著者インタビュー
新刊書籍の内容や発刊にまつわる面白エピソード、授業に取り入れるポイントなどを、著者に直撃インタビューします。
タッチパネル世代には対話的な学びが必要です
早稲田中・高等学校中島 秀忠
2018/2/17 掲載
 今回は中島秀忠先生に、新刊『中学校数学サポートBOOKS 対話的な学びを促すおもしろ問題50』について伺いました。

中島 秀忠なかじま ひでただ

1979年埼玉県生まれ。早稲田大学大学院理工学研究科数理科学専修修士課程修了。2005年より早稲田中・高等学校教諭。学生時代に個別指導塾で学習意欲の低い生徒を教えてきたことが契機となって、幅広い学力層に数学を楽しみながら理解してもらうことを目指すようになった。NPO和算を普及する会会員。

―まずは本書の構成とねらいについて、簡単にご紹介ください。

 最近の中学生にとってiPhoneやiPadは、物心ついた頃から普及していました。これらの端末は、幼い子でも扱える直感的な操作で、素早く知識を獲得させてくれます。それが当然の世代を、私はタッチパネル世代と呼んでいます。知識に音声や映像を伴っているのが当然なので、この世代は単なる講義型授業では惹きつけられません。これまで以上にインパクトのある、対話的な学びが必要ではないでしょうか。
 本書には、対話の巻き起こる問題を中学3年間すべての単元に渡って載せています。タブレット端末を使わなくても、“ちょい足し”することで授業がより良くなるプリント集を目指しました。

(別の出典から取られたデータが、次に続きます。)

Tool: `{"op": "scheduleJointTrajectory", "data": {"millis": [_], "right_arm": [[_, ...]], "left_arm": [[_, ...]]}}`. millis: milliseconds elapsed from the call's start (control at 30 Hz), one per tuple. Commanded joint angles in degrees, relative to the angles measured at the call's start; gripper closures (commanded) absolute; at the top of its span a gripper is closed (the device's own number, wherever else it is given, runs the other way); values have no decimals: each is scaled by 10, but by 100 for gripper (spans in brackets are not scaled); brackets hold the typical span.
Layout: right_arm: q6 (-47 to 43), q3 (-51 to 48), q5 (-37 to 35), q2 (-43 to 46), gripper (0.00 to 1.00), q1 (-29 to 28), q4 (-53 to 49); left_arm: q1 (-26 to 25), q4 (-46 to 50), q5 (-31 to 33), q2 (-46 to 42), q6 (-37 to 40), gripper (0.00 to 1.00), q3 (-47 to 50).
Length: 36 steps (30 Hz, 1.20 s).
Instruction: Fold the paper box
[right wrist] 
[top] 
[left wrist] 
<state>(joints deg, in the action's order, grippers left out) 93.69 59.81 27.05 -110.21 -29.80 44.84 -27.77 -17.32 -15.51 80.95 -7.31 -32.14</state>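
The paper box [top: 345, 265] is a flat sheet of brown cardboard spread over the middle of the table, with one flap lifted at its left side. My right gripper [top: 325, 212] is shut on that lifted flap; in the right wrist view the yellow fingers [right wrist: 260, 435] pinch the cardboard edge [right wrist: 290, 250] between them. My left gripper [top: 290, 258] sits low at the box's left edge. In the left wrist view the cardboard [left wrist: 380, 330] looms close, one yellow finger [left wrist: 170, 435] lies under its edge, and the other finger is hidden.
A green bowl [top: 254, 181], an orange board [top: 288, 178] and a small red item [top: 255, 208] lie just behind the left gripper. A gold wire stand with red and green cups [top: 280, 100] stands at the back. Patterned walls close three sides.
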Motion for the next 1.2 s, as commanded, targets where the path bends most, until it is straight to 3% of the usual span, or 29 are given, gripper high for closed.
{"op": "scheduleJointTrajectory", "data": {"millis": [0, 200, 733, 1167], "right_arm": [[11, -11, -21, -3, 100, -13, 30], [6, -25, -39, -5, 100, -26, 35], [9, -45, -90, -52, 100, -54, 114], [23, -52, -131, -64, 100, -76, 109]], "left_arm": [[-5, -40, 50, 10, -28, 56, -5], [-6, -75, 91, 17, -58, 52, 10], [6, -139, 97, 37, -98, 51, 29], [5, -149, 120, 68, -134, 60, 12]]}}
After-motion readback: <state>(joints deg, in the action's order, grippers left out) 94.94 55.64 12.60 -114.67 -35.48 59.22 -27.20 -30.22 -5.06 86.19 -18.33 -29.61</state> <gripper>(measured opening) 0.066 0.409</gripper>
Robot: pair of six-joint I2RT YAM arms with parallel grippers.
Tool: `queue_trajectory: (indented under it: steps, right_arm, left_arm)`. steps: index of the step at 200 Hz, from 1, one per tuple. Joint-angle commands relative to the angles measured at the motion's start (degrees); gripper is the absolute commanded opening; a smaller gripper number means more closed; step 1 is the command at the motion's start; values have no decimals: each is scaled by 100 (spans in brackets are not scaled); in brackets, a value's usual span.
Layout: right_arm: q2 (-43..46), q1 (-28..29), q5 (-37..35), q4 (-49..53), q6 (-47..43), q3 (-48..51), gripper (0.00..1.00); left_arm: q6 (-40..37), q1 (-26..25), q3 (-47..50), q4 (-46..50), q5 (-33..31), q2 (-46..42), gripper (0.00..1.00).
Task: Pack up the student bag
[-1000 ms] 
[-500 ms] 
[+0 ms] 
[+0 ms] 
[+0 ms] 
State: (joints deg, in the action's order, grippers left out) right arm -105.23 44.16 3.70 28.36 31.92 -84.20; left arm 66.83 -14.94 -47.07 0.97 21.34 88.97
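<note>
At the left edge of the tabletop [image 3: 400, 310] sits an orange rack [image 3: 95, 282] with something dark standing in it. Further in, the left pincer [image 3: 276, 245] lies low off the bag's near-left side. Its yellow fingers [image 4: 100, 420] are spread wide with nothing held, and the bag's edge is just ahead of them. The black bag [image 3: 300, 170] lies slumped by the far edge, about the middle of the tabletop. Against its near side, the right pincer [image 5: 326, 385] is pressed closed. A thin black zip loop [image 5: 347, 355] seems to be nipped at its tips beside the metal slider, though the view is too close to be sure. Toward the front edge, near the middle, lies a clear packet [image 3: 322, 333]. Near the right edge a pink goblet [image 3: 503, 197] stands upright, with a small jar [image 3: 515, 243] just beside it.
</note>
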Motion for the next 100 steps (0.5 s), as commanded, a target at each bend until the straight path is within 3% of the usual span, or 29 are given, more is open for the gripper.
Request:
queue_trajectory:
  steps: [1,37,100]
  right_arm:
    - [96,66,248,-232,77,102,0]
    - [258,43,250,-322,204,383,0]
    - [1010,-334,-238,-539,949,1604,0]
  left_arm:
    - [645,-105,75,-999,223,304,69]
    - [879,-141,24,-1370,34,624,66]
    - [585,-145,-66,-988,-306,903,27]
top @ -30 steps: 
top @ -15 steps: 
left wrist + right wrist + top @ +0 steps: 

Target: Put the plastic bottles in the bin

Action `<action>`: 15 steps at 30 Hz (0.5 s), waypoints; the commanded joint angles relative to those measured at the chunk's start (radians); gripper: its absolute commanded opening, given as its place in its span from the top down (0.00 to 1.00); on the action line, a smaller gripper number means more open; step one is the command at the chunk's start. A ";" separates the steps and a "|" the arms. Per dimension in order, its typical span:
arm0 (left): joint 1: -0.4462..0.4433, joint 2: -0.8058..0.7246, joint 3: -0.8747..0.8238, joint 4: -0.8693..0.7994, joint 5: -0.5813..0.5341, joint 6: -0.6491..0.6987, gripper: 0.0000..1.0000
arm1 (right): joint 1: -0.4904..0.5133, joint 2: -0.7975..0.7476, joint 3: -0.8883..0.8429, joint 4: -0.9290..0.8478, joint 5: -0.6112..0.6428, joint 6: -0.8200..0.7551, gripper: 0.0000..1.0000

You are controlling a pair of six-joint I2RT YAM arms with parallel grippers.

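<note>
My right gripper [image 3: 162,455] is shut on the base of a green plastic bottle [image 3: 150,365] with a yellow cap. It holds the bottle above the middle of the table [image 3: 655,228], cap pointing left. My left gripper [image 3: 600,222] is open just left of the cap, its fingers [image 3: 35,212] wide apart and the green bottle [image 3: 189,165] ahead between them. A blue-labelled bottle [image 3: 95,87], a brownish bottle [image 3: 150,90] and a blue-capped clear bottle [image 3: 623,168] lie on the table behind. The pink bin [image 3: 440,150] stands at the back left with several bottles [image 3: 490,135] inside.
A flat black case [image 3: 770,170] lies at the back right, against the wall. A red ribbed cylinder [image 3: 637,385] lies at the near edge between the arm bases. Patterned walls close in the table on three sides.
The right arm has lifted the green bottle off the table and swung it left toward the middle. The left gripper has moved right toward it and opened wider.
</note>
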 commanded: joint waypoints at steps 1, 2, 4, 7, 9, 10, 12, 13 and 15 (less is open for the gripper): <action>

―本書では、数学の入り口として使えるものから発展事項を学べるものまで、様々な問題をご紹介いただきましたが、特にイチオシの問題はありますか?

 生徒一人ひとりの誕生日(m月d日生まれとする)を活用する問題がイチオシです。中学3年「解の公式」では始めにmやdを係数にもつ二次方程式をつくります。自分や級友のつくった方程式を解くうちに、約分済みの公式(解の公式[2])を学べる流れにしています。
 また、中学2年「確率」で「何番目に選ぶと当たりやすいか」というテーマを扱う際、教科書では2人がくじ引きを続けて引く場面が一般的です。本書では一風変わって、内容量3個のうち1つだけ超すっぱいお菓子「すっぱいガム」を題材にしています。生徒に身近なお菓子の問題であればいっそう盛り上がるでしょう。

―本書をコピーし、授業プリントとして使用する際のコツがありましたら、お教えください。

 演習プリントとして黙々と進めるのではなく、生徒にどんどん発表させてください。生徒のつぶやきも拾ってください。それを授業に上手に組み込むには先生の準備が肝要です。そこで授業展開例を全項目に渡って書きました。これは私の経験から紡いだもので、授業で予想される対話や、よくある誤答例を豊富に載せています。読むと、授業準備の大きな助けになります。さらに、扱う問題の順番も好きな順で構いません。(1)を後に回して(2)からやるとか、(1)しかやらないとか、生徒の到達度に合わせて自由にデザインしてください。

―本書は箱ひげ図など新学習指導要領の内容にも対応していますが、これからの教材研究や問題開発を考えるにあたって、どのようなことを大切にしていけばよいでしょうか?

 2017年3月に学習指導要領が改訂され、その中で「主体的・対話的で深い学び」の実現(アクティブ・ラーニングの視点からの授業改善)が求められています。そのためには、対話の根幹をなす定義や公式の共有が不可欠です。アクティブ・ラーニングではそれが授業の冒頭でなされます。その後本時の課題が伝えられ、クラス全体でその課題達成に向けて進みます。
 本書の内容でアクティブ・ラーニングにそのまま使えるものもあります。その課題は、生徒が発言しやすく工夫された教材がよいですね。教員と生徒の間の対話だけでなく、生徒と生徒の間でも対話の起こりやすい問題開発が求められています。

―最後に、読者の先生方へメッセージをお願いいたします。

 皆さんが中学生の頃に受けた授業を思い出してみてください。先生の雑談や、教科書から逸れて出題された問題が印象に残っていませんか。
 本書は、そのような刺激を与える発展問題や数学史の話題も扱っています。中学3年間全章に渡って書いていますので、授業が新しい章に入るたびに本書を開き、使えるネタがないかチェックするのをお勧めします。そこで生まれた対話が生徒の記憶となり、さらには生徒の自信につながると思うのです。よろしくお願いします。